▸ About this task
Return all of the data exactly, omitting any images.

── Material provided

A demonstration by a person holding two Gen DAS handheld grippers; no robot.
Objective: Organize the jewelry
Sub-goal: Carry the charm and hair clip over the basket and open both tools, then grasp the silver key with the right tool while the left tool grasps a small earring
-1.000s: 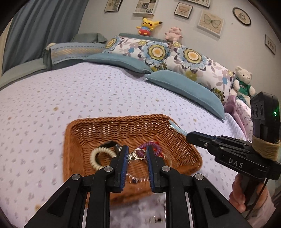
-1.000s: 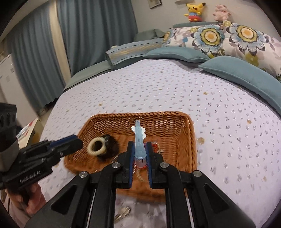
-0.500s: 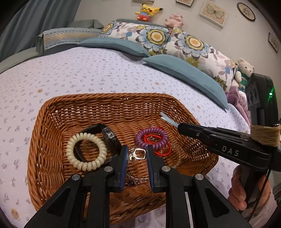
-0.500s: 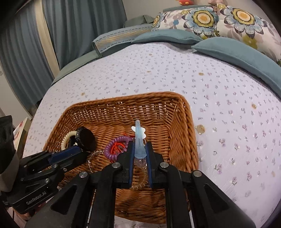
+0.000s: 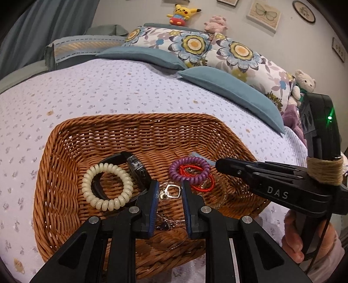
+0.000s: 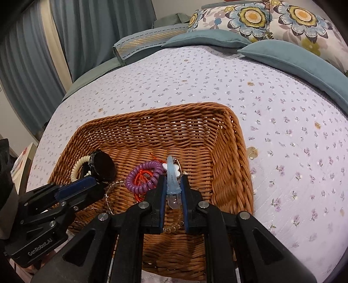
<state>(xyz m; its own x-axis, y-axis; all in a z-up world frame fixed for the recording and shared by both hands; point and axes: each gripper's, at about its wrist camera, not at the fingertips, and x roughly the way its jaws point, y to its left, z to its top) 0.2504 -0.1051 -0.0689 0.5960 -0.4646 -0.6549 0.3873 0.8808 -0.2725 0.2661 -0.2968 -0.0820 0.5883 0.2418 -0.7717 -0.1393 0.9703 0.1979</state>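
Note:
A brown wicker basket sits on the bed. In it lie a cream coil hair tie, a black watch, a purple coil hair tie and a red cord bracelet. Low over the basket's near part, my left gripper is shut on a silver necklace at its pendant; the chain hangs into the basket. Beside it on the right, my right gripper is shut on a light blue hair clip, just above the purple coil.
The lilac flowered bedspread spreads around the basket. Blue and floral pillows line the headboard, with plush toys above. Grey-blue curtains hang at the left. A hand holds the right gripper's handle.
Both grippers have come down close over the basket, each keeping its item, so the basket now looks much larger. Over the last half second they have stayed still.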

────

▸ Problem solution
A demonstration by a person holding two Gen DAS handheld grippers; no robot.
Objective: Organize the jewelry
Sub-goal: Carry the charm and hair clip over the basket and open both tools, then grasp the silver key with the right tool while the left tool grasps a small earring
-1.000s: 
-1.000s: 
-0.500s: 
-0.500s: 
+0.000s: 
+0.000s: 
<state>(xyz m; its own x-axis, y-axis; all in a z-up world frame fixed for the recording and shared by both hands; point and axes: each gripper's, at about its wrist camera, not at the fingertips, and x roughly the way its jaws point, y to its left, z to its top) 0.2504 -0.1051 -0.0689 0.5960 -0.4646 -0.6549 0.3873 0.8808 -0.2725 0.2661 -0.2968 -0.0820 0.5883 0.2418 -0.7717 -0.1393 0.9703 0.1979</state>
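Note:
A brown wicker basket sits on the bed. In it lie a cream coil hair tie, a black watch, a purple coil hair tie and a red cord bracelet. Low over the basket's near part, my left gripper is shut on a silver necklace at its pendant; the chain hangs into the basket. Beside it on the right, my right gripper is shut on a light blue hair clip, just above the purple coil.
The lilac flowered bedspread spreads around the basket. Blue and floral pillows line the headboard, with plush toys above. Grey-blue curtains hang at the left. A hand holds the right gripper's handle.
Both grippers have come down close over the basket, each keeping its item, so the basket now looks much larger. Over the last half second they have stayed still.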

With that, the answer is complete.